§ Task goal: All lines at and after the one containing "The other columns", up to the end of the listing below, are to be printed exactly, with the pictures omitted.
+ + +
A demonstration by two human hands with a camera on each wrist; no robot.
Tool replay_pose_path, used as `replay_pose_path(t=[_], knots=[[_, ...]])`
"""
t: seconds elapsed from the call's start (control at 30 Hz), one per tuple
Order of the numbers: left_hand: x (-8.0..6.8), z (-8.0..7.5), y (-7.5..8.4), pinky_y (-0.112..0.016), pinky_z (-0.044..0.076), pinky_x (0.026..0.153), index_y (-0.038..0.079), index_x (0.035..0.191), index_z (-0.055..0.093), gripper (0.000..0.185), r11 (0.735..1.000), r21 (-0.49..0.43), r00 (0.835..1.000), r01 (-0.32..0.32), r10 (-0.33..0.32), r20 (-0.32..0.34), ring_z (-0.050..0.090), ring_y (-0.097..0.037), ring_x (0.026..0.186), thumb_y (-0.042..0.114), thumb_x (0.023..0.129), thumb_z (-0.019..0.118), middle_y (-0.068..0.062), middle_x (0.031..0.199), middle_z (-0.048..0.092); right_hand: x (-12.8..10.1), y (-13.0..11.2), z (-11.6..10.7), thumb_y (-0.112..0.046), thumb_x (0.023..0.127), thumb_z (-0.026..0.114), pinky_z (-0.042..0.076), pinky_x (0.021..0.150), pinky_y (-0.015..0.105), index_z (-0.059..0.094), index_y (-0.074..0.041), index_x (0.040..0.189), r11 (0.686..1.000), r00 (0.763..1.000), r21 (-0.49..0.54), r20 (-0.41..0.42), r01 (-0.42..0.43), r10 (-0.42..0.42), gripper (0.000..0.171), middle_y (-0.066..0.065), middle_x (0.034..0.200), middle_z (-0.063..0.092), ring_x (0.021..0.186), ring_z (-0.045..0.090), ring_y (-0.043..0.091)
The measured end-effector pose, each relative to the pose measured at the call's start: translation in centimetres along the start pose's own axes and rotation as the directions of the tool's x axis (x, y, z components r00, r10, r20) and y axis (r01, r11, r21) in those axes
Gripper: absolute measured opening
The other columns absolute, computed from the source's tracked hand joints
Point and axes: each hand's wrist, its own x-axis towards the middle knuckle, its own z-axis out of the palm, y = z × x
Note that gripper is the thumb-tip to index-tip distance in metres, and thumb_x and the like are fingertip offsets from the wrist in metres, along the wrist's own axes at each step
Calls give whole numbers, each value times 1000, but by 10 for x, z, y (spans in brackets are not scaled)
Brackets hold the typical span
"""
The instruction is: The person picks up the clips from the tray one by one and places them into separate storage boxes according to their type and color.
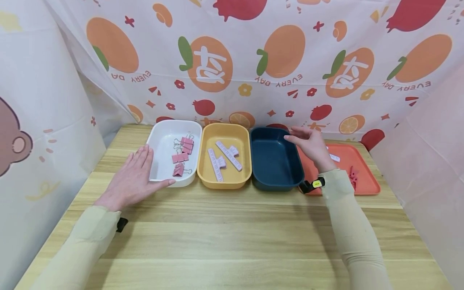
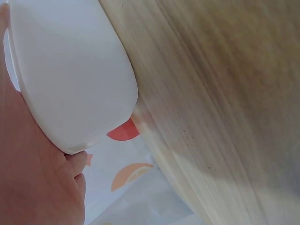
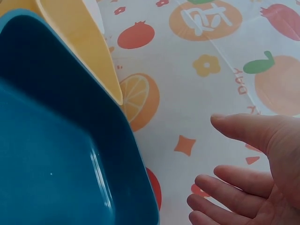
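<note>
The left hand [image 1: 135,178] lies flat with straight fingers against the white tray [image 1: 164,139], which holds pink binder clips [image 1: 182,155]. The right hand [image 1: 309,146] hovers empty, fingers relaxed, over the dark blue tray [image 1: 275,177], beside the yellow tray [image 1: 226,183]

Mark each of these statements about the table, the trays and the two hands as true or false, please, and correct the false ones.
1. The white tray holds pink binder clips. True.
2. The dark blue tray is full of clips. False: nothing shows inside it.
3. The left hand lies flat on the table and touches the white tray. True.
4. The right hand grips a long clip. False: it hangs above the blue tray's right edge, fingers relaxed, holding nothing.
5. The yellow tray stands between the white and the blue tray. True.
6. The orange tray lies at the far left. False: it is at the far right.
</note>
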Motion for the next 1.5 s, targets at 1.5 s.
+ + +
§ Solved problem:
The other columns absolute, computed from the source's tracked hand joints
Point and axes: each hand's wrist, its own x-axis towards the middle knuckle, its own z-axis out of the palm, y = z × x
Note that gripper is the thumb-tip to index-tip distance in metres, and thumb_x and the like are fingertip offsets from the wrist in metres, along the wrist's own axes at each step
Calls give whole numbers, each value times 1000, but by 10 for x, z, y (spans in brackets are not scaled)
Brackets hold the typical span
"""
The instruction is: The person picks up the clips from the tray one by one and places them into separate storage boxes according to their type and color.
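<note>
The left hand [image 1: 135,178] lies flat with straight fingers against the white tray [image 1: 164,139], which holds pink binder clips [image 1: 182,155]. The right hand [image 1: 309,146] hovers empty, fingers relaxed, over the dark blue tray [image 1: 275,177], beside the yellow tray [image 1: 226,183]

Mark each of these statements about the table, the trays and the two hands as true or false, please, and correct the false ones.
1. The white tray holds pink binder clips. True.
2. The dark blue tray is full of clips. False: nothing shows inside it.
3. The left hand lies flat on the table and touches the white tray. True.
4. The right hand grips a long clip. False: it hangs above the blue tray's right edge, fingers relaxed, holding nothing.
5. The yellow tray stands between the white and the blue tray. True.
6. The orange tray lies at the far left. False: it is at the far right.
</note>
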Motion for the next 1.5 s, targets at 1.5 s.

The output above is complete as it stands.